18. That in this same letter Reynold Glover informed [AS] of a possible threat to Witness A saying, 'He would rather sort it out with your brother by giving him money or something like that then trying to do something to him'.
19. That in this same letter Reynold Glover informed [AS] that committal proceedings against Luke Sparos would soon commence saying, 'His got committal next month May 14th'.
20. On 25 January 2016 Reynold Glover wrote to [AS] the brother of Witness A, a witness who was to be called in the trial of Luke Sparos on April 2016 for the offence of Murder.
21. In this letter Reynold Glover asked [AS] to talk to his brother, namely Witness A, and 'tell him to please not show up' and 'tell him to go hide somewhere for two months'.
22. In this letter Reynold Glover threatened Witness A saying, 'Your bro has to be very careful because this bloke has heaps ($) and his still got boys outside but if you give him your word he said he will let it go'.
23. On 25 January 2016 Reynold Glover wrote a letter to Laurence Bamblett, an inmate of Lithgow Gaol. In that letter Glover asked Bamblett to write to [AS] about his brother, namely Witness A, saying 'ask him to pull his older brother up, our mate asked you'.
24. In this letter Glover also asked Bamblett to get, 'the other main brothers to write to [AS] A.S.A.P. very important'.
24. In writing letters to [AS] and Laurence Bamblett it is asserted that Glover was acting pursuant to a joint criminal enterprise with Luke Sparos to interfere with a prosecution witness, namely Witness A intending thereby to pervert the course of justice.
Relevant Tendency
[As earlier set forth]."
Section 97(1) of the Evidence Act is in these terms:
"97 The tendency rule
(1) Evidence of the character, reputation or conduct of a person, or a tendency that a person has or had, is not admissible to prove that a person has or had a tendency (whether because of the person's character or otherwise) to act in a particular way, or to have a particular state of mind unless:
(a) the party seeking to adduce the evidence gave reasonable notice in writing to each other party of the party's intention to adduce the evidence, and
(b) the court thinks that the evidence will, either by itself or having regard to other evidence adduced or to be adduced by the party seeking to adduce the evidence, have significant probative value."
The first step in determining the admissibility of the evidence is clearly to identify the tendency which the evidence is said to support: Gardiner v R (2006) 162 A Crim R 233; [2006] NSWCCA 190 at [51]. Until the particular tendency is identified it is not possible to assess whether the evidence supports the tendency or how it could rationally affect the probability of a fact in issue. In the present case, in order to satisfy the test of significant probative value, the disputed evidence should make more likely, to a significant extent, proof of the facts that make up the elements of the charge of murder. This is, as Mr Sparos points out, an evaluative judgment upon which it is inevitable that reasonable minds might differ.

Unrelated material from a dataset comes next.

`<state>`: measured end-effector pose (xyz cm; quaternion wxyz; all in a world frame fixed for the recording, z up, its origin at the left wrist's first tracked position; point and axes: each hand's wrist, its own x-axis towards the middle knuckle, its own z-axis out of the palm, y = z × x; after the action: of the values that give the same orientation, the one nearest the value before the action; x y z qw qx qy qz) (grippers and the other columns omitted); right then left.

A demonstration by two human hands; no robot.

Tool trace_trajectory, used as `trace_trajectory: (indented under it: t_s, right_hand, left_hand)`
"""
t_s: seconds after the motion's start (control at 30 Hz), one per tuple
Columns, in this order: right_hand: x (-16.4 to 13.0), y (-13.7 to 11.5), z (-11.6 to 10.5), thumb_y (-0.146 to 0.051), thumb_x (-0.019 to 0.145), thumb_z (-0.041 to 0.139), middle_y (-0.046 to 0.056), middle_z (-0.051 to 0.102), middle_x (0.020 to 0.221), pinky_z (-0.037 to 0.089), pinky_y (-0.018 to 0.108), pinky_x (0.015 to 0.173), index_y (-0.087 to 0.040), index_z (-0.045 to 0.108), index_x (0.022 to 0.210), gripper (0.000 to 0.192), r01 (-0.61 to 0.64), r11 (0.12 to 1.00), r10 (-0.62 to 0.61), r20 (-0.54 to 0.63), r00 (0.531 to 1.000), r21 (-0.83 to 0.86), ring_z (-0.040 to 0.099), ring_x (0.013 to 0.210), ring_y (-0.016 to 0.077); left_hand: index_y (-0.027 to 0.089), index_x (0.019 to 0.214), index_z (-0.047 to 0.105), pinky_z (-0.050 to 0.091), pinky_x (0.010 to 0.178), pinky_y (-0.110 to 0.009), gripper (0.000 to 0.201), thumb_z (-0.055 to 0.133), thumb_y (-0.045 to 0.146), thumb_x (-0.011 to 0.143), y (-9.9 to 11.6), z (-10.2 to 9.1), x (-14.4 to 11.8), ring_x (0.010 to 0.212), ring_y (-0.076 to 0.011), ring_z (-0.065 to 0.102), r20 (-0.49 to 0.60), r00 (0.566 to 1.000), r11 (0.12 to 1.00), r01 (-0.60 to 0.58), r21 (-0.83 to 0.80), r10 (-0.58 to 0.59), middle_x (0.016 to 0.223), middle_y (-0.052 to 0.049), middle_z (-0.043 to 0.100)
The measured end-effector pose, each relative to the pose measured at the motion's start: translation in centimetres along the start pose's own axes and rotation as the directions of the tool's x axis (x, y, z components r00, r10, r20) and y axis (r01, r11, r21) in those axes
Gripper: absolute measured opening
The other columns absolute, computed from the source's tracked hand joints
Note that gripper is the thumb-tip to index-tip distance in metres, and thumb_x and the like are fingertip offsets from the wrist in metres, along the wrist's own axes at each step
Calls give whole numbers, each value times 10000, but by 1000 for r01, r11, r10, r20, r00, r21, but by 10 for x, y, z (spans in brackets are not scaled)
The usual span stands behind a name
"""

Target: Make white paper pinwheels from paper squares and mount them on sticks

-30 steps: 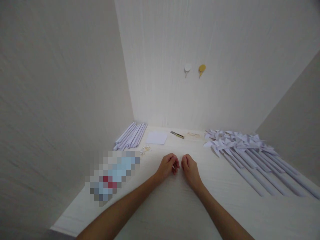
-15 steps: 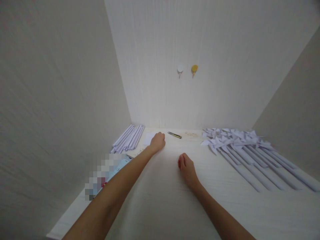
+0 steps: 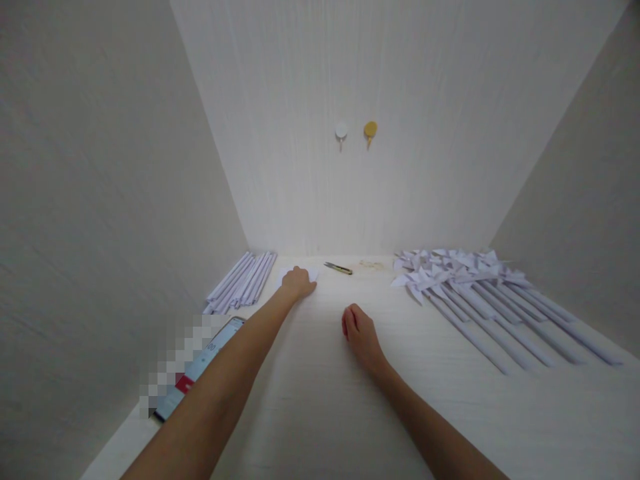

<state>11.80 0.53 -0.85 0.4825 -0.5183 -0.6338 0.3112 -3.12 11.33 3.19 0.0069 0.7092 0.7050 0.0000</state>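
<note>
My left hand (image 3: 299, 283) reaches far forward over white paper (image 3: 313, 273) that lies flat near the back wall. Its thumb stands apart to the right; the other fingertips are mostly hidden behind the knuckles. Closer to me, my right hand (image 3: 361, 333) rests above the white surface with its fingers curled closed. Whatever it may hold is hidden inside. A craft knife or small cutter (image 3: 339, 268) lies just beyond and between the hands.
Rolled paper sticks (image 3: 243, 280) are bundled at the back left. Paper pinwheels (image 3: 455, 270) on paper sticks lie in rows at right. A phone (image 3: 205, 360) sits partly behind my left forearm. White (image 3: 341, 131) and yellow (image 3: 370, 130) hooks are on the back wall.
My left hand has moved left onto the paper, and its thumb now shows apart. My right hand keeps its curled pose. The view has turned slightly, shifting most things left.
</note>
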Motion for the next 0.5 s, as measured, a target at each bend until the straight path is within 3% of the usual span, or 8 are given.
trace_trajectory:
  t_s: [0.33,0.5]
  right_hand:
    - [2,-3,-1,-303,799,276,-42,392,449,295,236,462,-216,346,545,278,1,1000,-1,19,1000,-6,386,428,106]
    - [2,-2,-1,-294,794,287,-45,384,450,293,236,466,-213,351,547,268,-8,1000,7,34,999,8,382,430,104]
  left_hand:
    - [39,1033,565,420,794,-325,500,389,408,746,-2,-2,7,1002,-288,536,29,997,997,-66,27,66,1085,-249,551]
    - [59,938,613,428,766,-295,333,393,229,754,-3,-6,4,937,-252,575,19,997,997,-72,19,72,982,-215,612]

In Hughes v The Queen (2017) 344 ALR 187; [2017] HCA 20 at [16], a majority of the High Court said this:
"[16] The probative value of evidence is the extent to which the evidence could rationally affect the assessment of the probability of the existence of a fact in issue. Tendency evidence will have significant probative value if it could rationally affect the assessment of the probability of the existence of a fact in issue to a significant extent. The trier of fact reasons from satisfaction that a person has a tendency to have a particular state of mind, or to act in a particular way, to the likelihood that the person had the particular state of mind, or acted in the particular way, on the occasion in issue. The capacity of tendency evidence to be influential to proof of an issue on the balance of probability in civil proceedings may differ from the capacity of the same evidence to prove an issue beyond reasonable doubt in criminal proceedings. The starting point in either case requires identifying the tendency and the fact or facts in issue which it is adduced to prove. The facts in issue in a criminal proceeding are those which establish the elements of the offence."

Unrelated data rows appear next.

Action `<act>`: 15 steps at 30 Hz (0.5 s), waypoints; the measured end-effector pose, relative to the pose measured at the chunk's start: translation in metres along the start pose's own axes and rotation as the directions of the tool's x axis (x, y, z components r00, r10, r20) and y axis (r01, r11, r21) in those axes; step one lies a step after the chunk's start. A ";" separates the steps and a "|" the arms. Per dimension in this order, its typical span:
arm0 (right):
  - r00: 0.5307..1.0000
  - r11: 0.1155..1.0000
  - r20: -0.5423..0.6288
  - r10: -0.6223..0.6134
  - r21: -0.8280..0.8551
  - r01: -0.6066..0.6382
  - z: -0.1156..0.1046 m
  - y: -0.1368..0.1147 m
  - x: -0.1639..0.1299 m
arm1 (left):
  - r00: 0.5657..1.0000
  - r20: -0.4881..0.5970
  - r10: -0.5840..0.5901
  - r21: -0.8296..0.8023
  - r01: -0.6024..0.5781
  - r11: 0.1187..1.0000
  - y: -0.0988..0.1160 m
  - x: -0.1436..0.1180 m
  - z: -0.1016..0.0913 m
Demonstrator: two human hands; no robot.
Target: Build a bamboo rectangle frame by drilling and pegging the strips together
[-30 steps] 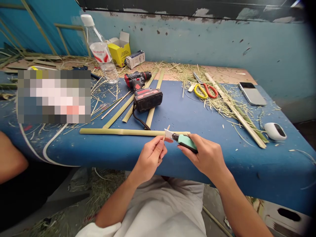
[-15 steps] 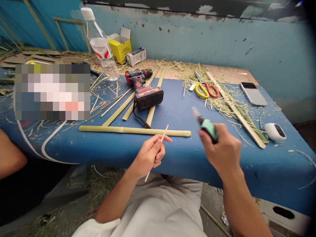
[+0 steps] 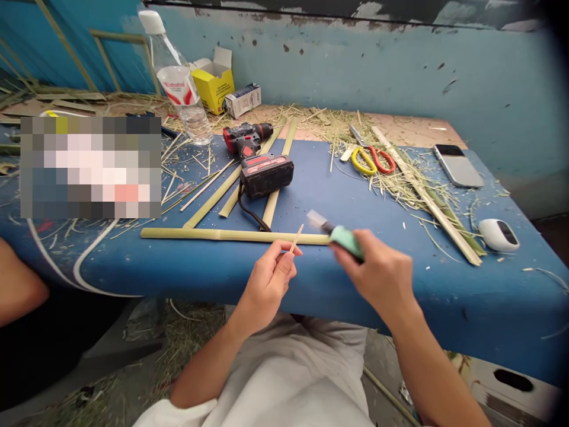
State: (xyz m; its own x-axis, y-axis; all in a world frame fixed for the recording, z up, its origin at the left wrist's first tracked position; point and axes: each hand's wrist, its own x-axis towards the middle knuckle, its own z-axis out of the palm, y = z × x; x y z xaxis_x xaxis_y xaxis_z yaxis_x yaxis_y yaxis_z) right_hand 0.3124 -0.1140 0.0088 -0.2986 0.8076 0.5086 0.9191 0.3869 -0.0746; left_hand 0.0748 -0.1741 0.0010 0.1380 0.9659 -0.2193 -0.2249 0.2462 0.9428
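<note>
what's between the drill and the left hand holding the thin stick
In the head view, one long bamboo strip lies crosswise on the blue table.

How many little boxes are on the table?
2: an open yellow cardboard box at the back beside the clear plastic water bottle, and a small white box lying just right of it. Straw may hide others.

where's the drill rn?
Head view: the drill lies on the blue table, centre-left and toward the back, across bamboo strips. The water bottle stands to its left, the scissors lie to its right.
</note>
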 end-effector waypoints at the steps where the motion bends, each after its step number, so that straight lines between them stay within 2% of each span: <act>1: 0.993 0.992 -0.046 0.109 -0.064 -0.112 -0.001 0.004 0.001 | 1.000 -0.024 0.010 0.033 -0.010 0.999 -0.001 0.000 0.000; 2: 0.977 0.975 -0.091 0.191 -0.095 -0.199 -0.002 0.007 0.002 | 0.999 -0.039 0.014 0.057 -0.012 0.998 -0.003 0.000 0.000; 3: 0.969 0.969 -0.119 0.218 -0.087 -0.229 -0.004 0.009 0.001 | 0.999 -0.048 0.014 0.070 -0.011 0.998 -0.004 0.000 0.000; 4: 0.977 0.982 -0.117 0.178 -0.048 -0.185 -0.006 0.008 0.000 | 0.999 -0.051 0.014 0.073 -0.010 0.997 -0.004 0.001 0.000; 6: 0.998 0.998 -0.069 -0.007 0.060 0.011 -0.010 0.002 -0.005 | 0.999 -0.047 0.021 0.055 -0.018 0.998 -0.004 0.002 0.000; 8: 0.983 0.974 -0.006 -0.184 0.135 0.183 -0.013 -0.007 -0.010 | 0.999 -0.040 0.030 0.045 -0.028 0.999 -0.002 0.002 0.001; 10: 0.969 0.961 0.034 -0.245 0.137 0.238 -0.012 -0.011 -0.010 | 0.999 -0.039 0.027 0.063 -0.025 0.998 0.000 0.000 0.002; 12: 0.981 0.981 0.029 -0.190 0.057 0.188 -0.010 -0.009 -0.007 | 0.999 -0.032 0.014 0.073 -0.012 0.997 0.002 -0.001 0.002; 15: 0.996 0.995 -0.075 0.044 -0.088 -0.051 -0.006 0.000 0.000 | 1.000 0.004 -0.011 0.012 0.011 1.000 0.002 0.000 0.000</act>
State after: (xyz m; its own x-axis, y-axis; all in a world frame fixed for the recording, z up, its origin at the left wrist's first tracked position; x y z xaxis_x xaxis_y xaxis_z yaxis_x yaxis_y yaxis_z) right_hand 0.3142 -0.1170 0.0137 -0.2373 0.7881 0.5680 0.9522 0.3046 -0.0248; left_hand 0.0746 -0.1738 0.0035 0.1442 0.9627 -0.2290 -0.2119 0.2561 0.9431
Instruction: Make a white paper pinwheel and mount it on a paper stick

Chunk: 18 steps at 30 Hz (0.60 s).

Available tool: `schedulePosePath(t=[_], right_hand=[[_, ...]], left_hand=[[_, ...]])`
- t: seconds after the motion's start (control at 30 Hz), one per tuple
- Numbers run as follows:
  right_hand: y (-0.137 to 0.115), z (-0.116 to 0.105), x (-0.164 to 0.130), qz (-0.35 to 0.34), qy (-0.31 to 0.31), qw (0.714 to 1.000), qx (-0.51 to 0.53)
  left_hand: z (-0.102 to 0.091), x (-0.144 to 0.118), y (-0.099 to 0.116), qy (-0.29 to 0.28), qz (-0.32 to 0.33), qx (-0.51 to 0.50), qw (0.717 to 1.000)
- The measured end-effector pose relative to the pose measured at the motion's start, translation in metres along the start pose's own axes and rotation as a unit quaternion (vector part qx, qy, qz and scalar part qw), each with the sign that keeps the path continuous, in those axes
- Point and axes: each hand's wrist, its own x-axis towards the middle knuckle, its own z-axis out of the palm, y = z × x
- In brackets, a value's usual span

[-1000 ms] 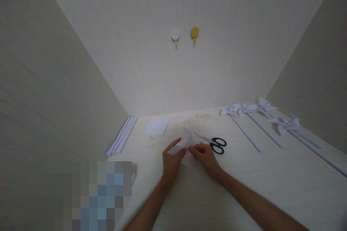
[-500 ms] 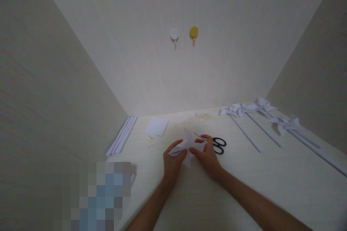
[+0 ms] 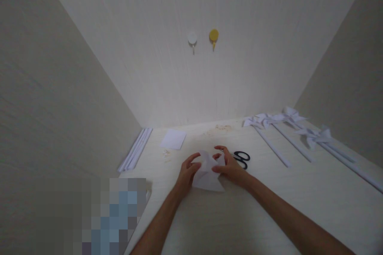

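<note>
Between my hands is a white piece of paper [image 3: 206,181] with cut flaps, held just above the table. My left hand [image 3: 187,173] pinches its left side between thumb and fingers. On the other side, my right hand [image 3: 231,169] grips a raised flap, thumb in front and fingers curled behind. Black-handled scissors [image 3: 243,158] lie right behind my right hand, which hides their blades. A flat white paper square [image 3: 173,139] rests on the table farther back to the left.
Rolled white paper sticks [image 3: 136,150] lie at the left edge. Several paper pinwheels on sticks [image 3: 273,143] line the right side. Small pale scraps [image 3: 223,128] are scattered at the back of the table [image 3: 269,211]. A yellow hook [image 3: 214,36] and a white hook [image 3: 192,39] hang on the wall.
The paper's gathered flaps have opened out, and its lower part now spreads toward me. My hands have moved slightly apart. The scissors and pinwheels stay where they were.
</note>
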Motion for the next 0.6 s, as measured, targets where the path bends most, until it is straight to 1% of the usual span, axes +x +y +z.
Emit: schedulePosePath(t=[0.1, 0.17, 0.3, 0.47, 0.6], right_hand=[[-0.004, -0.001, -0.004, 0.008, -0.047, 0.998, -0.029], [-0.006, 0.000, -0.006, 0.007, -0.056, 0.997, -0.054], [-0.009, 0.000, -0.008, 0.009, -0.050, 0.993, -0.103], [-0.012, 0.001, -0.009, -0.002, -0.060, 0.990, -0.129], [-0.015, 0.001, -0.010, -0.004, -0.083, 0.987, -0.135]], left_hand=[[0.000, -0.001, 0.000, -0.038, -0.018, 0.030, 0.999], [-0.001, -0.001, -0.001, -0.056, -0.015, 0.064, 0.996], [-0.002, 0.000, -0.005, -0.060, 0.002, 0.100, 0.993], [-0.002, 0.000, -0.004, -0.053, -0.010, 0.113, 0.992], [-0.002, 0.001, -0.005, -0.058, -0.015, 0.120, 0.991]])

As was observed in Townsend v Townsend [2001] NSWCCA 136 at [78], the generality with which a tendency is stated may be such that it provides a handicap to that evidence having significant probative value. A tendency expressed at a high degree of generality might establish no more than relevance as distinct from significant probative value: Hughes at [64].

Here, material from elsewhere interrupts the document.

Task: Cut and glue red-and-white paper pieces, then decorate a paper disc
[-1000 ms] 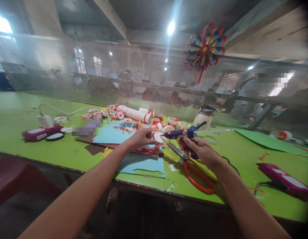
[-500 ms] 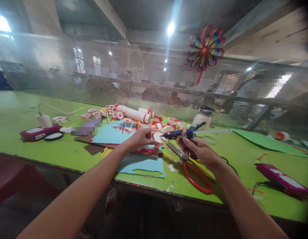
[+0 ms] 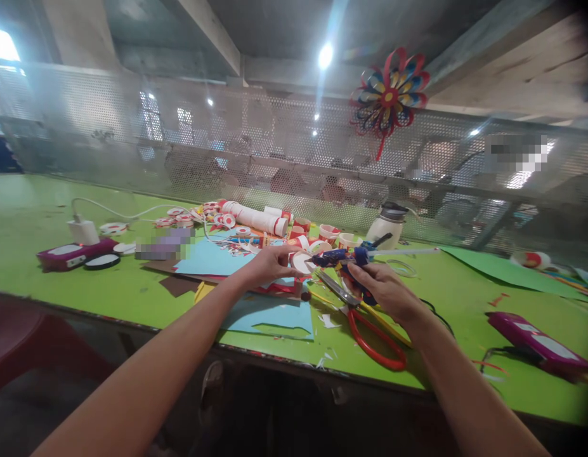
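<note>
Over the middle of the green table [image 3: 146, 298], my left hand [image 3: 269, 266] pinches a round white paper disc [image 3: 302, 263] at its left edge. My right hand [image 3: 377, 285] is closed around the grip of a blue hot glue gun [image 3: 341, 256]. A pale glue stick [image 3: 408, 252] pokes out of the gun's rear. The gun's nozzle points left and meets or nearly meets the disc; I cannot tell whether they touch. Below the gun lie scissors with red handles [image 3: 377, 346], blades towards the disc. Light blue paper sheets [image 3: 274, 317] lie under my left hand.
White paper tubes [image 3: 255, 218] and red-and-white rings [image 3: 329, 233] lie behind my hands. A bottle with a black lid [image 3: 387, 225] stands at the back. Purple power strips [image 3: 536, 346] lie at both sides. A paper flower [image 3: 389, 96] hangs before the perforated metal screen [image 3: 274, 139].
Almost nothing differs. My right hand and the glue gun have shifted very slightly left, while my left hand keeps the disc in the same place.
</note>
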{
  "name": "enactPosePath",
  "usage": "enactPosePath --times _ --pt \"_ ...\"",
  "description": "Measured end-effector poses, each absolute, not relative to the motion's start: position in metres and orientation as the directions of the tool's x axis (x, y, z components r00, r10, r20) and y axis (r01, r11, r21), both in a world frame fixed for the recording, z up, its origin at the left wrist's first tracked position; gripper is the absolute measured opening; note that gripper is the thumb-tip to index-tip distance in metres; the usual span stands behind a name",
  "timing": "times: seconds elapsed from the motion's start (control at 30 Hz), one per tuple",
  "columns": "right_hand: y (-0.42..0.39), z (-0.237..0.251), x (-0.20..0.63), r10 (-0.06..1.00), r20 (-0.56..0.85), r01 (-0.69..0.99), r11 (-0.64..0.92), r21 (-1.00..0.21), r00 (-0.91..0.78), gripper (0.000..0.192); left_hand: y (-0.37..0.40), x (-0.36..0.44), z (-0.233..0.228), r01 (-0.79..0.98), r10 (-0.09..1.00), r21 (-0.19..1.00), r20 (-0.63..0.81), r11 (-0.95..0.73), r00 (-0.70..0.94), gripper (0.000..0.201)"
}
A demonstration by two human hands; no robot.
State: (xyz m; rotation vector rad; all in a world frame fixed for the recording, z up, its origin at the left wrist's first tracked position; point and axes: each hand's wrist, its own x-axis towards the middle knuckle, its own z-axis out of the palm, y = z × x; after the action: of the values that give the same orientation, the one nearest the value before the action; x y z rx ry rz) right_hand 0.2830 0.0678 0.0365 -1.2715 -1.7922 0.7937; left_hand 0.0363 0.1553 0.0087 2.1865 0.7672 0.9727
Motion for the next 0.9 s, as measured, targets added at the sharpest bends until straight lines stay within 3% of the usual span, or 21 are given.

The articulation of an alleged tendency is ultimately a question of semantics. The fact that a person has arranged to kill a Crown witness or that a person has encouraged someone to write a letter to warn off a witness from giving evidence both separately amount to perverting the course of justice and may each satisfy a conclusion that the person concerned had a tendency to do so. A tendency expressed in terms as general as that in the present case would certainly, or at least arguably, satisfy a test of relevance. By way of contrast, is doubtful that a tendency to pervert the course of justice, if established, would be significantly probative of the fact that the hypothetical letter writer might also have carried out the elements of the offence of murder. By the same token, a tendency described as specifically as one encouraging the writing of threatening letters to Crown witnesses may be significantly probative of a tendency to pervert the course of justice but would hardly be relevant to an assessment of the guilt of the person on the far more serious charge of murder.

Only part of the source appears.